## [EXERCISE OBJECTIVE]
Could you reproduce the lines below from the one with "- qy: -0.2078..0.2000" through the one with "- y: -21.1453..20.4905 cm"? Keep both ends and add nothing.

..........

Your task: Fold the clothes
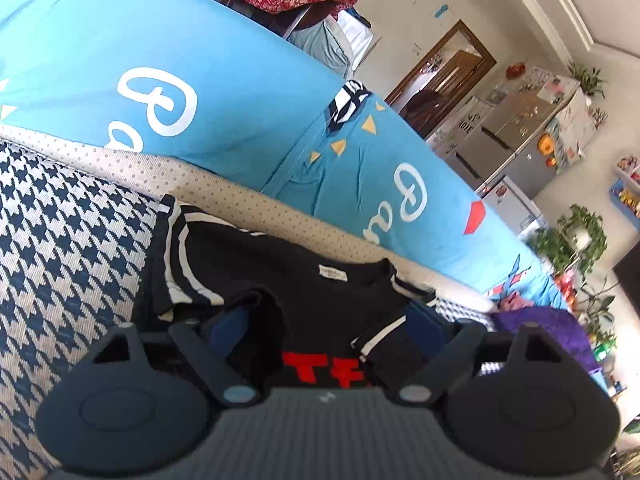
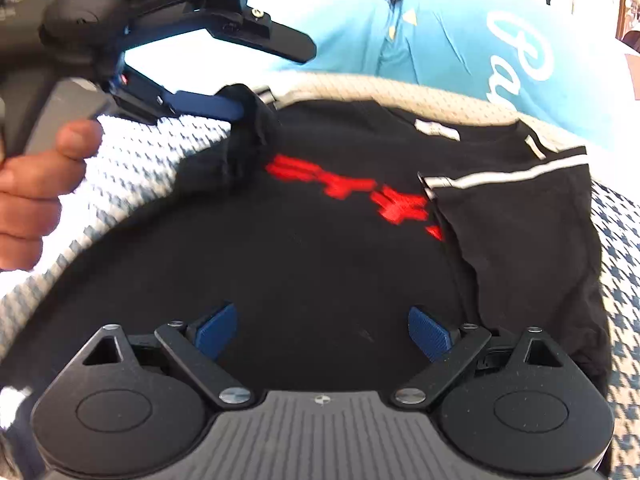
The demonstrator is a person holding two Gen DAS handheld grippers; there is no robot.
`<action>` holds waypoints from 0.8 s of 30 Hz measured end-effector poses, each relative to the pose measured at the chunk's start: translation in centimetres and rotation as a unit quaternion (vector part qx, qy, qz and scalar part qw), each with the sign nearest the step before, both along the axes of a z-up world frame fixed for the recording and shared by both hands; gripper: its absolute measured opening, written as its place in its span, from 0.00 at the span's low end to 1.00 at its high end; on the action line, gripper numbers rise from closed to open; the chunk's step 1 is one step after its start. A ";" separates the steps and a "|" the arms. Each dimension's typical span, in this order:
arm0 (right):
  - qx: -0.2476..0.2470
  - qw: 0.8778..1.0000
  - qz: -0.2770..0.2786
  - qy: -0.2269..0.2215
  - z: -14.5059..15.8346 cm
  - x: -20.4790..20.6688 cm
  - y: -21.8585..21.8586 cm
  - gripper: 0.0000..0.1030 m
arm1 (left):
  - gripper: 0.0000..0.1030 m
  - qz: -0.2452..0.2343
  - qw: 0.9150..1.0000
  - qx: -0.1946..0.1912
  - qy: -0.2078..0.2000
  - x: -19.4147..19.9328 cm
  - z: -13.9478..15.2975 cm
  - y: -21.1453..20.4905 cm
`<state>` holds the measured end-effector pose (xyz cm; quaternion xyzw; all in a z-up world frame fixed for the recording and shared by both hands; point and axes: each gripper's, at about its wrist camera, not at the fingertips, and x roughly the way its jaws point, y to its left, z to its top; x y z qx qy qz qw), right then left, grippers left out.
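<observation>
Lying flat on the houndstooth cushion [image 1: 60, 240], the black T-shirt [image 2: 320, 260] has one sleeve folded in. Left gripper [image 1: 324, 328] sits with fingers spread wide over a bunched fold near the collar, not clamping. Right gripper [image 2: 322, 330] hovers over the hem, fingers apart, empty.

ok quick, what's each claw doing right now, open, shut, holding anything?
Left claw: open, lower finger against a bunched fold of the black shirt, not clamped.
Right claw: open over the shirt, holding nothing.
</observation>
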<state>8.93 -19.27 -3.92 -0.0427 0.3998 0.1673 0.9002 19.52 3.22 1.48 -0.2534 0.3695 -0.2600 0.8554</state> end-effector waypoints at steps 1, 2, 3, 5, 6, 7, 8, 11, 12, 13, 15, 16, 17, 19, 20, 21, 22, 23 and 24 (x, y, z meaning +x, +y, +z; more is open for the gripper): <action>0.007 1.000 0.003 -0.010 0.2 -0.1 0.1 0.90 | 0.84 0.000 1.000 -0.004 0.007 0.1 -0.1 0.1; 0.012 1.000 0.006 -0.020 0.4 -0.1 0.2 0.90 | 0.84 0.002 1.000 -0.005 0.015 0.3 -0.3 0.2; 0.018 0.999 0.008 -0.029 0.5 -0.1 0.3 0.90 | 0.84 0.005 1.000 -0.005 0.023 0.4 -0.6 0.3; 0.033 0.998 0.011 -0.043 0.7 0.2 0.7 0.90 | 0.84 0.011 0.999 -0.006 0.040 0.6 -1.2 0.6; 0.041 0.998 0.012 -0.049 0.8 0.4 0.9 0.90 | 0.84 0.013 0.999 -0.006 0.049 0.7 -1.5 0.7; 0.051 0.997 0.012 -0.054 0.8 0.6 1.1 0.90 | 0.84 0.015 0.999 -0.012 0.047 0.7 -1.3 0.9; 0.057 0.997 0.011 -0.059 0.8 0.8 1.3 0.90 | 0.84 0.015 0.999 -0.021 0.041 0.7 -0.9 1.1; 0.065 0.995 0.005 -0.075 0.7 1.5 2.0 0.90 | 0.86 0.014 0.999 -0.041 0.021 0.5 0.4 2.0; 0.066 0.995 0.001 -0.080 0.7 1.6 2.1 0.90 | 0.87 0.013 0.999 -0.044 0.014 0.4 0.8 2.2; 0.070 0.994 -0.002 -0.084 0.6 1.8 2.2 0.90 | 0.88 0.012 0.999 -0.046 0.007 0.3 1.2 2.4; 0.081 0.993 -0.007 -0.084 0.3 2.3 2.2 0.90 | 0.89 0.015 0.999 -0.053 0.002 0.3 1.6 3.0; 0.086 0.993 -0.010 -0.083 0.2 2.5 2.1 0.90 | 0.90 0.021 0.998 -0.054 0.003 0.3 1.6 3.3; 0.090 0.993 -0.013 -0.082 0.1 2.7 2.2 0.90 | 0.90 0.028 0.998 -0.054 0.006 0.4 1.5 3.6; 0.098 0.992 -0.015 -0.084 -0.1 3.0 2.2 0.90 | 0.90 0.042 0.998 -0.053 0.015 0.6 1.2 4.2; 0.102 0.991 -0.015 -0.085 -0.1 3.0 2.2 0.90 | 0.90 0.047 0.997 -0.053 0.020 0.8 1.0 4.4; 0.106 0.990 -0.014 -0.088 -0.1 3.1 2.3 0.90 | 0.90 0.051 0.997 -0.054 0.025 0.9 0.7 4.5; 0.108 0.990 -0.013 -0.091 -0.2 3.2 2.5 0.90 | 0.90 0.055 0.997 -0.055 0.030 1.0 0.4 4.7; 0.109 0.989 -0.011 -0.095 -0.2 3.3 2.7 0.90 | 0.90 0.058 0.996 -0.057 0.033 1.1 0.2 4.7; 0.108 0.989 -0.009 -0.098 -0.3 3.4 3.1 0.90 | 0.90 0.060 0.996 -0.058 0.036 1.3 0.0 4.7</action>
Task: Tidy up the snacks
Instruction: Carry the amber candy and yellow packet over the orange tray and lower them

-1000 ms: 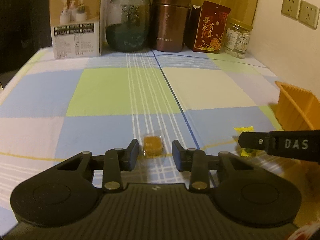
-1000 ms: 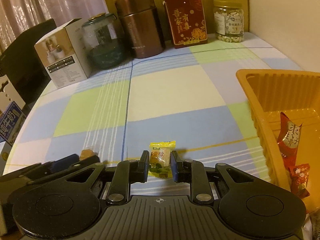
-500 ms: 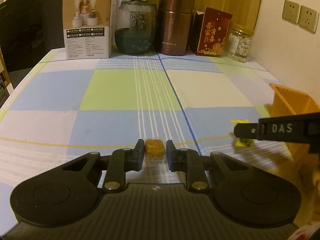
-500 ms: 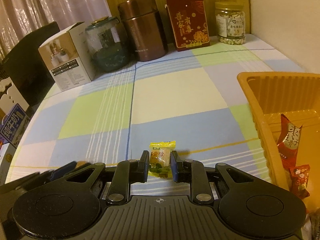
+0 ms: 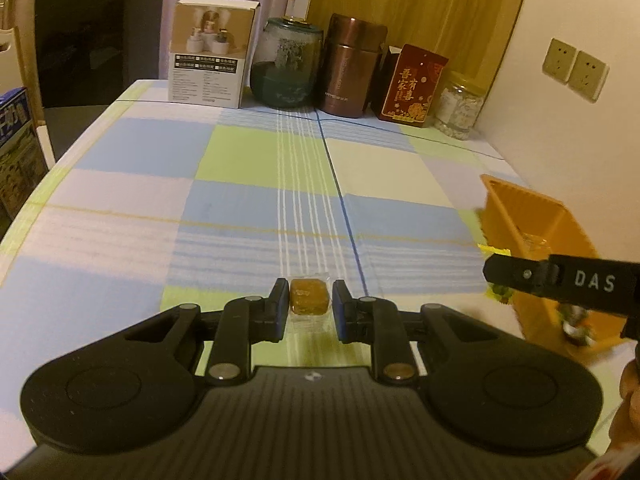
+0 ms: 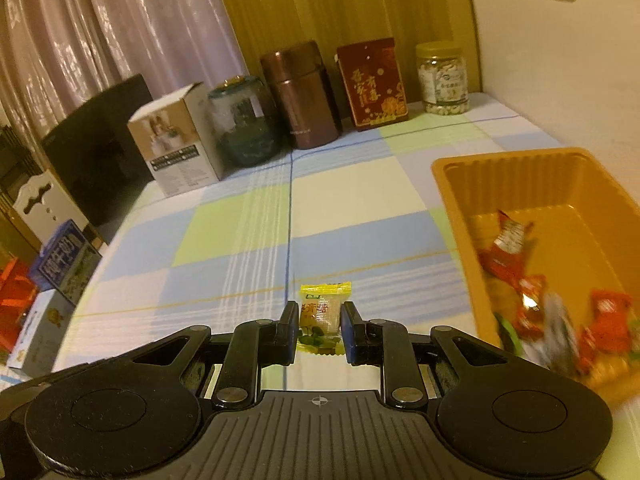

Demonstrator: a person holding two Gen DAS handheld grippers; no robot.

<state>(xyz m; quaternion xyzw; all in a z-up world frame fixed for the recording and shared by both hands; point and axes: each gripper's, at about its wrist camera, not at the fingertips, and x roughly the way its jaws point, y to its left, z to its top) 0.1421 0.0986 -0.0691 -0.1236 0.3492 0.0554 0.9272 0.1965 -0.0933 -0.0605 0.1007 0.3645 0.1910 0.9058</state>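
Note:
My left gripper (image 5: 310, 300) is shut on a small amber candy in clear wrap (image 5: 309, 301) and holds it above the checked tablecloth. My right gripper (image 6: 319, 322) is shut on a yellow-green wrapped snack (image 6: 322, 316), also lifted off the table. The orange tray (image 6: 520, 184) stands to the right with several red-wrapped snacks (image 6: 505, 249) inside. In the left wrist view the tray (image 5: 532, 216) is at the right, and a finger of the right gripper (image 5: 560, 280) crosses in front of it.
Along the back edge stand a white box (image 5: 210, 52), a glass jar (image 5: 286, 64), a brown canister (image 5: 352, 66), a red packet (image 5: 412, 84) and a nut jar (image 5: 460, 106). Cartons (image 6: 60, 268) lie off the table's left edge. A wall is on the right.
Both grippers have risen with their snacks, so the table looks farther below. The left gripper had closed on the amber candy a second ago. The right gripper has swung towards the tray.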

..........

## [TASK SOLUTION]
  - qy: -0.2078..0.2000
  - x: -19.4147..19.9328 cm
  - z: -13.9478..15.2975 cm
  - y: -21.1453..20.4905 cm

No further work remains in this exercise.